1/ Looking at the tsnet app sending packets, to the left of the 1.08 second timestamp, we see tsnet send a burst of four packets followed a short time later by a burst of three packets.
2/ Looking at the Mac between 1.2 and 1.205 seconds:
The timestamps are relative to the start of the capture and not synchronized between the Mac and tsnet systems, don’t pay attention to 1.08 versus 1.2 seconds.
3/ Looking at tsnet again, the ACKs sent by the MAC are not received until almost 1.086. Zooming in on that timestamp:
Clearly this was the ACKs for four packets and for three packets which the Mac sent some time ago in response to receiving the first transmission of these packets. They can’t possibly arrive instantaneously after retransmitting, the ACKs must have been sitting in a queue waiting to be processed.
To me it looks like tsnet is only processing ACKs when it decides to transmit something, so it finally receives the ACK after already having decided to retransmit. The retransmission is unnecessary.
There’s definitely some kind of bug in the flow with gvisor, and it is significantly worsened with SACK enabled. The results are also skewed when RACK is enabled, but disabling both does not result in satisfactory statistics on a local link.
I still for example see ~15k fast retransmits over a run with both RACK and SACK disabled. Disabling SACK will however improve throughput by 60-100%, depending on some other luck - this effectively mitigates part of the problem, but it’s not a solution.
I suspect this probably is also happening on Linux as well, but the impact may be lower.

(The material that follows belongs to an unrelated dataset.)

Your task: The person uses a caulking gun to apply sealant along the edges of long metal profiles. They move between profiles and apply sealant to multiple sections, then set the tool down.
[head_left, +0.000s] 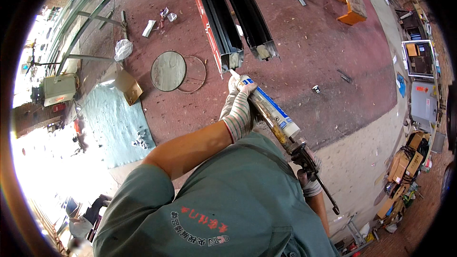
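A caulking gun (300,154) loaded with a white and blue sealant tube (272,107) lies slantwise across the front of my body. My left hand (239,107), in a striped knit glove, is closed round the front end of the tube. At the gun's handle, my gloved right hand (312,178) is closed, partly hidden behind the gun. The white nozzle (234,73) points at the near end of the left black metal profile (215,16), touching it or very close. A second black profile (247,16) runs alongside on the right. Pale material shows inside both cut ends.
Beyond my left hand stands a round stool (169,71). An open cardboard box (129,88) rests by a light blue sheet (116,126). Metal frames (95,16) stand far left, an orange wooden stool (351,7) far right. Boxes and tools (404,164) line the right side.
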A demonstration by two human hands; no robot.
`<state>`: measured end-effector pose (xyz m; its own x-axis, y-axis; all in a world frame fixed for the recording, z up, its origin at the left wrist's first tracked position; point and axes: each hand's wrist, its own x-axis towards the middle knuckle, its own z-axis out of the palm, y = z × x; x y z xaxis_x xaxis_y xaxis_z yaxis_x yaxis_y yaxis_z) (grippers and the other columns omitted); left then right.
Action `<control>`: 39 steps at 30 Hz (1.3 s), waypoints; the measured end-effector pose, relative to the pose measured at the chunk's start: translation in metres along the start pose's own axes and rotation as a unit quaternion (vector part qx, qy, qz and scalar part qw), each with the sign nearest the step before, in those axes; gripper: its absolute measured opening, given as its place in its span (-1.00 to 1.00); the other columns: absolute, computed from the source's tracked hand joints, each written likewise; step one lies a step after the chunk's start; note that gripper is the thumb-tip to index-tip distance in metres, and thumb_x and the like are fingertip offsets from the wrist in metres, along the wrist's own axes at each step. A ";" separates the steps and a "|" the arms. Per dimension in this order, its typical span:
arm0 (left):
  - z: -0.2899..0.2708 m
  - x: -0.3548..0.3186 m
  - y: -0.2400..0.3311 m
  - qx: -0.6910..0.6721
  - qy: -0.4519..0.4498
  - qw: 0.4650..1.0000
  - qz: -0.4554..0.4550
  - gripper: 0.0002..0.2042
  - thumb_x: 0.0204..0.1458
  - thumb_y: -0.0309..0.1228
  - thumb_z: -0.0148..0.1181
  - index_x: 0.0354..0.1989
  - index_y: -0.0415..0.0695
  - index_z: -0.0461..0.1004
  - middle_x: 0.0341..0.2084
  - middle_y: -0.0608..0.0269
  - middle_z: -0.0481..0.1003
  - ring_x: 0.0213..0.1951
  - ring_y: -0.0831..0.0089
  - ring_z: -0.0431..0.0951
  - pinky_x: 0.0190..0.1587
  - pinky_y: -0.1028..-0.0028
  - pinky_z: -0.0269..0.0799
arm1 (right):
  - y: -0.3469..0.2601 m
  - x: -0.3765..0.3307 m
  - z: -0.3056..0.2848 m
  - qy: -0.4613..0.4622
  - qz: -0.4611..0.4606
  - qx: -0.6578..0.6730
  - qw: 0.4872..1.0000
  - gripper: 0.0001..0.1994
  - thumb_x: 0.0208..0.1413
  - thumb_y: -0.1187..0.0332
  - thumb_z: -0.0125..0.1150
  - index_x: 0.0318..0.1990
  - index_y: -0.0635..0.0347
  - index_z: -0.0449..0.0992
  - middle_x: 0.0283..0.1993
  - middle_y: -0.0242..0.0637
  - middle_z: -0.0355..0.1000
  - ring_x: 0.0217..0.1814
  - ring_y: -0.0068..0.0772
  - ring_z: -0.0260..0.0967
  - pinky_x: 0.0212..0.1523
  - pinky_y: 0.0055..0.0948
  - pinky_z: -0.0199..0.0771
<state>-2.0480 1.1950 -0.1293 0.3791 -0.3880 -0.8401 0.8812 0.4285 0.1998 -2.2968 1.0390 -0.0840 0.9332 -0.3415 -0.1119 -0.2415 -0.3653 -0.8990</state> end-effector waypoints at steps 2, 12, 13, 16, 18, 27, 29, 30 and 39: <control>0.001 0.000 0.000 -0.001 0.002 1.000 0.005 -0.41 -0.02 -0.10 0.31 0.07 -0.15 0.20 -0.26 0.14 0.38 -0.25 0.19 0.52 -0.07 0.14 0.57 | 0.003 -0.001 -0.001 -0.012 0.006 -0.005 1.000 -0.33 0.02 -0.38 -0.03 -0.33 0.18 0.47 -0.46 -0.19 0.39 -0.45 -0.12 0.39 -0.44 -0.28 0.33; 0.007 -0.011 0.004 0.000 0.009 1.000 0.005 -0.41 -0.04 -0.09 0.30 0.05 -0.18 0.22 -0.27 0.12 0.39 -0.24 0.19 0.53 -0.06 0.11 0.57 | -0.004 0.005 -0.003 -0.006 -0.011 -0.032 0.999 -0.40 0.03 -0.30 0.03 -0.31 0.16 0.49 -0.45 -0.19 0.40 -0.43 -0.11 0.41 -0.43 -0.27 0.35; 0.004 -0.004 0.002 0.002 0.010 1.000 0.004 -0.41 -0.04 -0.09 0.30 0.04 -0.18 0.22 -0.27 0.11 0.39 -0.24 0.19 0.54 -0.06 0.10 0.57 | -0.001 0.004 -0.003 -0.001 -0.013 -0.018 1.000 -0.41 0.03 -0.28 0.05 -0.31 0.16 0.49 -0.45 -0.19 0.41 -0.42 -0.11 0.42 -0.42 -0.27 0.36; 0.003 0.010 -0.003 0.011 0.005 1.000 0.019 -0.43 -0.01 -0.08 0.28 0.02 -0.21 0.22 -0.28 0.08 0.41 -0.24 0.17 0.55 -0.06 0.11 0.58 | 0.000 0.003 -0.006 0.001 -0.004 -0.002 1.000 -0.45 0.03 -0.25 0.08 -0.31 0.15 0.49 -0.44 -0.20 0.42 -0.42 -0.13 0.43 -0.42 -0.29 0.37; 0.009 0.009 -0.004 0.005 0.008 1.000 0.010 -0.44 0.01 -0.08 0.26 0.02 -0.22 0.22 -0.28 0.07 0.41 -0.23 0.18 0.55 -0.06 0.11 0.59 | 0.006 0.001 -0.006 0.012 0.005 -0.004 1.000 -0.44 0.03 -0.25 0.08 -0.31 0.15 0.49 -0.45 -0.21 0.42 -0.44 -0.15 0.42 -0.43 -0.31 0.37; 0.014 0.018 -0.010 0.013 0.013 1.000 0.012 -0.44 0.02 -0.09 0.25 0.03 -0.20 0.22 -0.27 0.08 0.42 -0.23 0.17 0.55 -0.06 0.08 0.58 | 0.009 -0.005 -0.005 0.028 0.038 0.010 0.999 -0.48 0.00 -0.21 0.12 -0.30 0.14 0.51 -0.45 -0.25 0.41 -0.43 -0.20 0.41 -0.43 -0.33 0.36; 0.010 0.020 -0.010 0.013 0.011 1.000 0.016 -0.44 0.02 -0.09 0.25 0.04 -0.20 0.22 -0.27 0.09 0.42 -0.22 0.17 0.55 -0.06 0.08 0.58 | 0.008 -0.004 -0.005 0.024 0.038 0.011 0.999 -0.47 0.01 -0.22 0.10 -0.31 0.15 0.51 -0.45 -0.24 0.41 -0.43 -0.20 0.41 -0.42 -0.32 0.36; 0.007 0.020 -0.010 0.013 0.008 1.000 0.018 -0.44 0.02 -0.09 0.25 0.04 -0.20 0.22 -0.26 0.09 0.41 -0.22 0.17 0.55 -0.06 0.08 0.57 | 0.008 -0.002 -0.006 0.019 0.031 0.007 0.999 -0.46 0.02 -0.24 0.09 -0.31 0.15 0.51 -0.45 -0.24 0.41 -0.43 -0.20 0.41 -0.42 -0.32 0.36; 0.015 -0.008 0.000 -0.004 0.008 1.000 0.011 -0.36 -0.04 -0.06 0.30 0.08 -0.20 0.19 -0.23 0.08 0.38 -0.21 0.17 0.52 -0.03 0.08 0.55 | 0.022 -0.001 -0.010 -0.015 0.026 0.018 0.999 -0.37 0.02 -0.33 0.04 -0.30 0.17 0.50 -0.45 -0.21 0.42 -0.43 -0.16 0.41 -0.41 -0.29 0.36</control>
<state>-2.0468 1.1855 -0.1149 0.3946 -0.3650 -0.8433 0.8701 0.4434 0.2152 -2.3053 1.0229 -0.0996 0.9277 -0.3320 -0.1708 -0.2800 -0.3162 -0.9064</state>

I’ve not yet validated the part that this may not be occurring when running in privileged mode, certainly I would expect to have noticed if it was occurring in tun mode. There is no platform specific code on the gvisor side related to timers and retries, intuitions suggests this may be an issue with unprivileged userspace failing to set socket buffers and then bursting far too much traffic. What isn’t immediately obvious from that theory is why the window size doesn’t eventually get this under control, as retransmits continue throughout a test run. Plenty to look into still.
cc @jwhited who will also be interested in this.
There is no mechanism by which Windows would retransmit a UDP packet, UDP is send-and-forget. The retransmission is gvisor within the tsnet app deciding to re-send a TCP packet.
Because there is clearly some sort of Windows involvement in the result, my guess would be that either:
Using a Windows 11 VM running https://github.com/fancybits/tsnetspeedtest, I get about 25 Mbps downloaded from tsnet. A time-sequence graph from wireshark is attached. Zooming way in we see a lot of selective ACK and retransmissions.
Using the LAN to the same VM achieves 500 Mbps. A time-sequence graph shows no significant retransmissions.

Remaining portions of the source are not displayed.